Le principe : on identifie un pôle (commune ou ensemble de communes concentrant des emplois), puis on agrège toutes les communes environnantes dont une part significative des actifs vient y travailler. Le résultat dessine un bassin de vie quotidien, qui peut s’étendre bien au-delà du bâti continu.
- Le pôle regroupe les communes où se concentre l’emploi, formant le noyau de l’aire d’attraction.
- La couronne rassemble les communes dont les résidents se déplacent quotidiennement vers le pôle pour travailler.
- La délimitation repose sur les flux domicile-travail, mesurés par le recensement de la population.
Avec cette grille de lecture, l’aire d’attraction de Paris englobe plusieurs millions d’habitants répartis sur des centaines de communes en Île-de-France et au-delà. Paris passe d’une commune relativement compacte à une métropole fonctionnelle de premier plan mondial.
Superficie ou population : quel critère pour la ville la plus grande de France
La question « quelle est la ville la plus grande » reste ambiguë tant qu’on ne précise pas le critère. Les géographes distinguent au minimum trois réponses possibles.
- Par superficie communale, Arles arrive en tête des communes de France métropolitaine, grâce à l’étendue de la Camargue incluse dans ses limites administratives.
- Par population municipale (commune stricte), Paris domine, avec une population qui dépasse celle des neuf communes suivantes réunies dans leurs limites administratives.
- Par aire d’attraction, Paris reste première, mais l’écart avec Lyon ou Marseille se resserre, car ces métropoles intègrent des couronnes périurbaines très étendues.
Le choix du critère modifie donc le classement. Un géographe qui étudie l’étalement urbain privilégiera l’aire d’attraction. Un démographe comparant des densités travaillera sur la commune ou l’unité urbaine. Le classement n’a de sens que rapporté à l’échelle choisie.

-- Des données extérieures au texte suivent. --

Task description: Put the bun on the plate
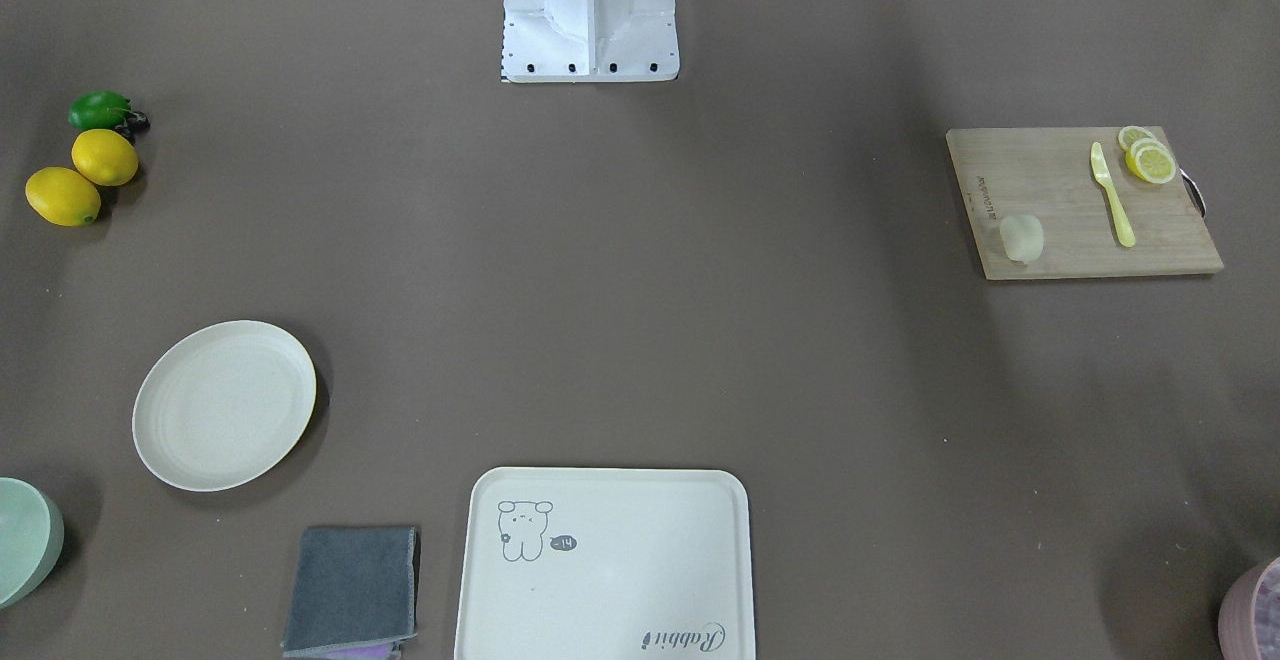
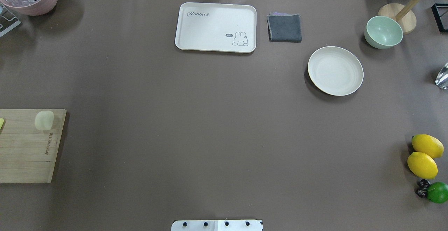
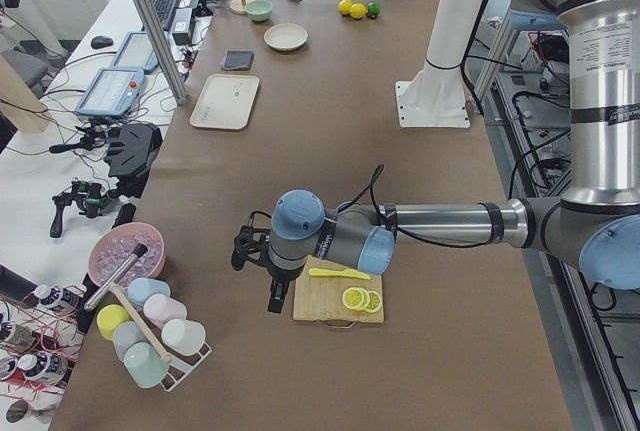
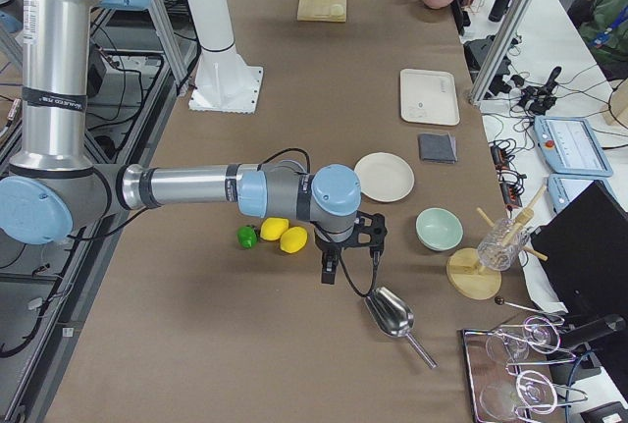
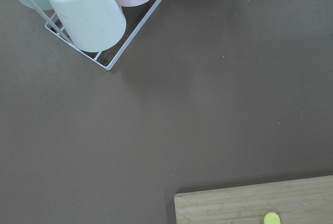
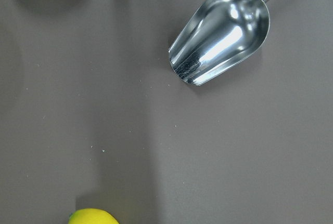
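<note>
The left tool [image 3: 274, 299] hangs low over the brown counter [image 2: 210, 119], between the rack of cups [image 3: 150, 336] and the cutting board [image 2: 24, 154]. It appears only in the left side view, where I cannot tell whether its fingers are spread or closed. Its wrist camera looks down on bare counter, with a corner of the board at the lower right.

The bun [image 2: 44, 120] lies on the board close to this tool, at the board's corner towards the counter's middle. It is alone there, and nothing touches it. A yellow knife [image 1: 1112, 195] and lemon slices [image 1: 1150, 160] sit further along the same board, on the outer side.

Moving inward from this tool come the tray [image 2: 215, 15] and then the grey cloth [image 2: 285, 28], both along the far edge.

The plate [image 2: 335, 70] rests flat with nothing on it. It is near the right tool [image 4: 329, 274], on that tool's inward side and well apart from the bun. The right tool hovers over the counter with the lemons [image 4: 285, 237] just beside it on the robot's side. The metal scoop [image 6: 221, 37] is near it on its outer side, and the green bowl [image 4: 439, 229] lies beyond it. This tool shows only in the right side view, so I cannot tell its grip.
</note>
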`<state>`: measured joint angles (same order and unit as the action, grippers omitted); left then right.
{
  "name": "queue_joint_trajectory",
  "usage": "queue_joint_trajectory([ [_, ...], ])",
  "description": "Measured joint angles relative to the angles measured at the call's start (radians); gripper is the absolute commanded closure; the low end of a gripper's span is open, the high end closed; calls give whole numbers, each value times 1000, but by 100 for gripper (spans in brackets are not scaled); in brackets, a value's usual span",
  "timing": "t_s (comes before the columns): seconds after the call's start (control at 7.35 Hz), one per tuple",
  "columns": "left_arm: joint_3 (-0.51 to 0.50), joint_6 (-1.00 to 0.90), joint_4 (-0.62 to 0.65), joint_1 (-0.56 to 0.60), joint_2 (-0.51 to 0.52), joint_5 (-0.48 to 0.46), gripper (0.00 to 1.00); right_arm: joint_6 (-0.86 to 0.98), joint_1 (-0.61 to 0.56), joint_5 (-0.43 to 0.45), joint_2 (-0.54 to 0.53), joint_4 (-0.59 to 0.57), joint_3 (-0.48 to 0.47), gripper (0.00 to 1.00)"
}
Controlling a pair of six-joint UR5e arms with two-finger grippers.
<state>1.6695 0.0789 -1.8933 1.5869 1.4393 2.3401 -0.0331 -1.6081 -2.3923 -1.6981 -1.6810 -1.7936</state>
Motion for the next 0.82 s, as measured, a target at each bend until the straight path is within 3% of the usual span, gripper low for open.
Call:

Conurbation et métropolisation : des réalités que le classement simple ne capte pas
Certaines agglomérations françaises forment des conurbations, c’est-à-dire des ensembles urbains nés de la fusion progressive de plusieurs villes distinctes. Lille-Roubaix-Tourcoing en est l’exemple classique : trois villes historiquement séparées dont le bâti s’est rejoint sans qu’aucune n’absorbe les autres.
Dans une conurbation, aucune commune ne représente à elle seule la « ville ». La taille urbaine réelle n’apparaît qu’en agrégeant plusieurs communes. Réduire le classement à la commune la plus peuplée reviendrait à ignorer cette réalité géographique.
Le facteur métropolisation
La dynamique de croissance compte autant que le stock de population. Montpellier, par exemple, affiche depuis plusieurs décennies une croissance démographique parmi les plus rapides des grandes villes françaises. Toulouse a longtemps rivalisé avec Lyon pour la troisième place par la population communale.
Ces évolutions rappellent que le classement est un instantané. Les géographes s’intéressent autant aux trajectoires qu’aux positions figées.
Pourquoi le décalage temporel du recensement INSEE change les classements
Le recensement français fonctionne par enquêtes annuelles tournantes, pas par comptage simultané de toute la population. Les résultats définitifs sont publiés avec deux à trois ans de décalage. Le millésime utilisé pour les comparaisons officielles entre communes peut donc refléter une situation déjà dépassée.
Ce décalage explique pourquoi deux sources peuvent afficher des chiffres différents pour la même ville à la même date. Les classements médiatiques reprennent rarement cette précision méthodologique, ce qui entretient la confusion.
La réponse à la question « quelle est la ville la plus grande de France » dépend donc à la fois de l’échelle géographique retenue (commune, unité urbaine, aire d’attraction), du critère mesuré (superficie, population, flux) et du millésime des données. Un classement sans ces trois précisions reste, du point de vue des géographes, une simplification trompeuse.